Don Clintsman reviewed the waiver services and referred to allowable services under each waiver. It also needs to be noted that there is a huge difference between “allowable” and “approved.” What is missing is that for the “allowable” services to be provided, they must be “approved” by a team. They also must be delivered by a contracted provider. These two conditions make these “allowable” services unattainable for many who may need them.
Trying to have the “allowable” services provided for our son was one of the issues which added to the crisis. Even with prescriptions from medical doctors and physical therapists, DDD would deny these services and say they were not necessary. With one thing in particular, the DDD Children’s manager told us to restrict fluids for our son so he would not need a specialty diaper – fluid restriction was not the problem – his neurology was the problem and he needed these specialty diapers. So, even though they were an “allowed” service, they were not “approved” and we therefore needed to purchase them ourselves. This is just one example but I have many which I could give.

 

Those without Services

 

I think it was made perfectly clear that we are all concerned about those not on a paid service. It is also clear there is a consensus that we do need a continuum of care to best meet the needs of ALL people with developmental disabilities. We also need to support the families in caring for their loved ones. They are the backbone of support and when we run them into the ground we not only send the person with DD into crisis but destroy the family.
I, too, am the face of crisis and survival, as Diane Larsen testified to you.

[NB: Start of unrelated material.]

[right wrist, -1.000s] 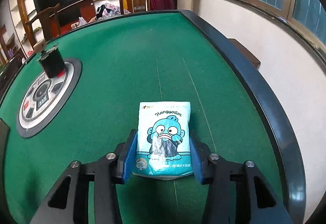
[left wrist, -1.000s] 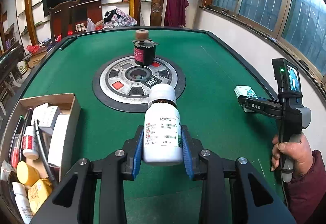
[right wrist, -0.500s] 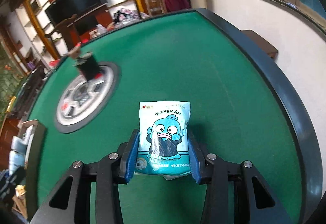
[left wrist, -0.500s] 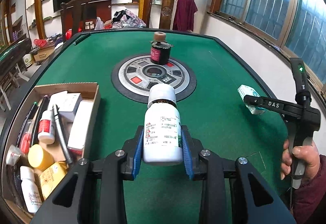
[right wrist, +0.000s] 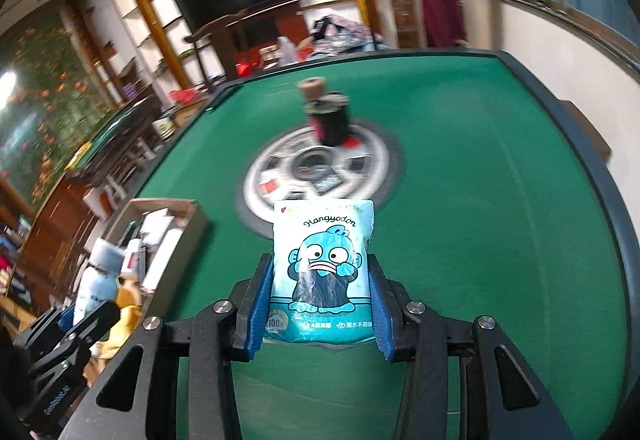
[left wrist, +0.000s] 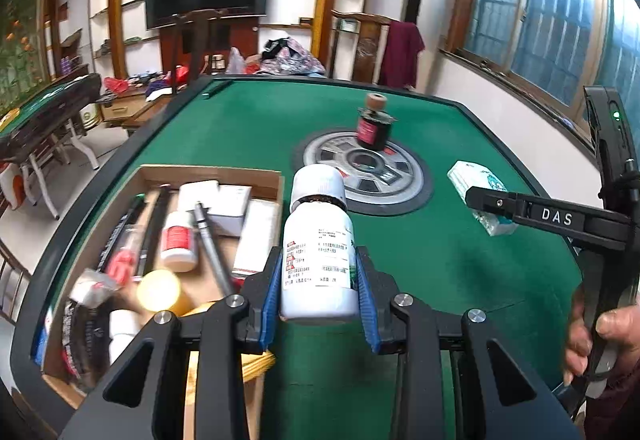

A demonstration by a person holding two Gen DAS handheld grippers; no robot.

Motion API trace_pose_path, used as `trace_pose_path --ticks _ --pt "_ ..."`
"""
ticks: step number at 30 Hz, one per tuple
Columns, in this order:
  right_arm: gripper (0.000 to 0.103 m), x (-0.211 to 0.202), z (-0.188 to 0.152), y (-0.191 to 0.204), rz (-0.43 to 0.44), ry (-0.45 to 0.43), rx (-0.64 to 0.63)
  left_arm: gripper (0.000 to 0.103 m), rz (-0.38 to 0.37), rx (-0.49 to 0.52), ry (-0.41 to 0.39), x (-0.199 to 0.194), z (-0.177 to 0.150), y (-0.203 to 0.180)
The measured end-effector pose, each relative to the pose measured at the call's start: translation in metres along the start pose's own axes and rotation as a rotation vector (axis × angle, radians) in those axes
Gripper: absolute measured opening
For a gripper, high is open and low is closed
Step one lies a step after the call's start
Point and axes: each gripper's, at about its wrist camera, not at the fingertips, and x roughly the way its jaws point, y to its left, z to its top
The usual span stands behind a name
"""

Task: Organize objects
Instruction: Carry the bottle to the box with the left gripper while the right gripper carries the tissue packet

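A white plastic medicine bottle (left wrist: 318, 252) with a white screw cap and a printed label is pinched upright between the blue pads of the left gripper (left wrist: 318, 304); the jaws are drawn in to the width of the bottle, with a pad pressed flat against each side of its lower half. The bottle is held above the green felt table (left wrist: 248, 128), just beside the right edge of an open cardboard box (left wrist: 208, 172) in which small bottles, pens and white cartons lie.

A teal tissue packet (right wrist: 322, 274) printed with a blue cartoon fish is clamped between the blue pads of the right gripper (right wrist: 320, 314); its jaws are set a little wider, closed against both sides of the packet's lower part, and the packet is held clear of the felt. In the left wrist view the same packet is seen at the tip of the right gripper, whose handle is grasped by a hand (left wrist: 600, 336).

A dark jar (left wrist: 374, 124) with a brown cap stands on the round grey panel (left wrist: 362, 176) at the table's centre, well apart from both grippers.
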Motion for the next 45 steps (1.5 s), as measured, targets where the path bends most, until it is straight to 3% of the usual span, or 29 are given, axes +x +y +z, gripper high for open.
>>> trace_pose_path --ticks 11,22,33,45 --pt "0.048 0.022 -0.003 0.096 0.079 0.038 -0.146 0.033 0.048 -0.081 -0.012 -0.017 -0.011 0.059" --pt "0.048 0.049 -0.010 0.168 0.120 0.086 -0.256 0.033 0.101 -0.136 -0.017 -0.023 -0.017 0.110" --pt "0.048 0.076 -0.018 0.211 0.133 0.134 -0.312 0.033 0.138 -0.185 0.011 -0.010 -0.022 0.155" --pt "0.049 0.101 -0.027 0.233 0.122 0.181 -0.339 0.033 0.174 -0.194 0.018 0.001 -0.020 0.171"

It’s amazing what families will endure to take care of their loved one at home. The self-sacrifice is incredible and we need to support these families to enable them to care for their loved ones.
Moving our son to the RHC was not our first choice but it was the choice we had to make to keep him safe and healthy. It was the choice we had to make to save my life. It was the choice we had to make to enable our other children to heal. It was the choice we had to make to have our family together. It was the choice we had to make which would provide our son with the supports he needs to be a productive and contributing member of our community.
I miss our son. I still cry over this choice knowing that I, as his mother, am not able to care for him as I had planned. But that’s about me.

 

When I see him excited to return home to Fircrest after a “home visit”, when I see him jumping up and down with joy at Fircrest because he’s home and has to run around telling all the staff that is there “hi” without caring about telling me “bye”, when I hear a housemate of his say “Tommy’s home. Tommy is a happy boy”, when he can go into the kitchen and get a drink independently, when he can ask for a snack and his staff tells me it’s his new favorite thing, when staff tell me things that Thomas loves to do or what he has accomplished, when I walk around campus and he says “hi” to everyone he sees and calls them all by name and they return with “Hi Thomas”, I have to remember, this is about him. He is safe, healthy, and happy in his community.

Thank you,

Cheryl Felak, RN, BSN
Seattle, WA

4 comments on “DD Task Force – Updates and Concerns

  1. Bob says:

    Thanks for sharing this information. We cannot allow the public resources available to Washington Families to be contracted out and privatized. We know what happens to our families when that happens.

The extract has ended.